(EXERCISE REQUIREMENTS)
Copy out exactly the line that contains "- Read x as" and all lines following it to the end of the data.

(INFORMATION SHOWN)
....
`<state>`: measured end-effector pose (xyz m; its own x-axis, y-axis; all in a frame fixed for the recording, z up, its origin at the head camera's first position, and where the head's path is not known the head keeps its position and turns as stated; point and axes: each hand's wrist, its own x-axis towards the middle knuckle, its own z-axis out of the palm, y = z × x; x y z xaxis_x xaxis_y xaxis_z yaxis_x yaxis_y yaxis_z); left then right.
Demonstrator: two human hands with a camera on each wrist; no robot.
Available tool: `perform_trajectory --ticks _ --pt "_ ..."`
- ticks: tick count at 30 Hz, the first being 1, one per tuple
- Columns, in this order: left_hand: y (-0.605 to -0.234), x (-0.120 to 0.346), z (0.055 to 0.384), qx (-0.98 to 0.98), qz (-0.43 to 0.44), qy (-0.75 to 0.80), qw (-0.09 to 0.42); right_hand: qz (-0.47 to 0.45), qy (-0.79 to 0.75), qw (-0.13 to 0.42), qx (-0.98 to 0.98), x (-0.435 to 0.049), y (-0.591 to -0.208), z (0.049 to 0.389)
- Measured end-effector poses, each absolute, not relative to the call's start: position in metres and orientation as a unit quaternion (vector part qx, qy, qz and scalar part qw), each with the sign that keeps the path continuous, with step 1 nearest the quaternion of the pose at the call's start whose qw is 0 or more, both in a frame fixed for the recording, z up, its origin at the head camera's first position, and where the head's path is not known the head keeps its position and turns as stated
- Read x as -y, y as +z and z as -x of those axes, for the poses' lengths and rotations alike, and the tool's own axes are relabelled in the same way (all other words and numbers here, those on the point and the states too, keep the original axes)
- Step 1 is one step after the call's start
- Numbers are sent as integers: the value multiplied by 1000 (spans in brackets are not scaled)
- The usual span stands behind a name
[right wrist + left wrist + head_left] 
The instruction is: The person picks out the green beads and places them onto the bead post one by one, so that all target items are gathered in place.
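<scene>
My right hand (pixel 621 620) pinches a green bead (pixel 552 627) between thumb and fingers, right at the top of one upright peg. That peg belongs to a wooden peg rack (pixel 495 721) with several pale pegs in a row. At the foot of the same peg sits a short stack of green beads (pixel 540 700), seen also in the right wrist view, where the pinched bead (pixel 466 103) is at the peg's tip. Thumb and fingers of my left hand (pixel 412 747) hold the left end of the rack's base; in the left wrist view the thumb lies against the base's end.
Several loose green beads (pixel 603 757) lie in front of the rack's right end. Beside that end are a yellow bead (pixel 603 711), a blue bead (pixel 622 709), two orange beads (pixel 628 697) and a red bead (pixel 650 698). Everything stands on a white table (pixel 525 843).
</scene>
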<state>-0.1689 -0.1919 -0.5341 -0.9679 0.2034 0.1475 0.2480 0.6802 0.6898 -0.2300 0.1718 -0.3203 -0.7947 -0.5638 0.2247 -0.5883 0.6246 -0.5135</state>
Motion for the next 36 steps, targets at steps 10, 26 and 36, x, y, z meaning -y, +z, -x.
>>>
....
(RESULT FOR THIS TASK)
- Read x as -y, y as +z and z as -x of those axes, for the poses' lengths and rotations alike, and the tool's own axes are relabelled in the same way (all other words and numbers here, those on the point and the states too, keep the original axes)
- Step 1 is one step after the call's start
- Numbers are sent as integers: the value multiplied by 1000 (spans in brackets are not scaled)
- The usual span stands behind a name
[right wrist + left wrist + head_left] 
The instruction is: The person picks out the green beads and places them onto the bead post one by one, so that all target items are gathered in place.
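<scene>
My right hand (pixel 621 620) pinches a green bead (pixel 552 627) between thumb and fingers, right at the top of one upright peg. That peg belongs to a wooden peg rack (pixel 495 721) with several pale pegs in a row. At the foot of the same peg sits a short stack of green beads (pixel 540 700), seen also in the right wrist view, where the pinched bead (pixel 466 103) is at the peg's tip. Thumb and fingers of my left hand (pixel 412 747) hold the left end of the rack's base; in the left wrist view the thumb lies against the base's end.
Several loose green beads (pixel 603 757) lie in front of the rack's right end. Beside that end are a yellow bead (pixel 603 711), a blue bead (pixel 622 709), two orange beads (pixel 628 697) and a red bead (pixel 650 698). Everything stands on a white table (pixel 525 843).
</scene>
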<state>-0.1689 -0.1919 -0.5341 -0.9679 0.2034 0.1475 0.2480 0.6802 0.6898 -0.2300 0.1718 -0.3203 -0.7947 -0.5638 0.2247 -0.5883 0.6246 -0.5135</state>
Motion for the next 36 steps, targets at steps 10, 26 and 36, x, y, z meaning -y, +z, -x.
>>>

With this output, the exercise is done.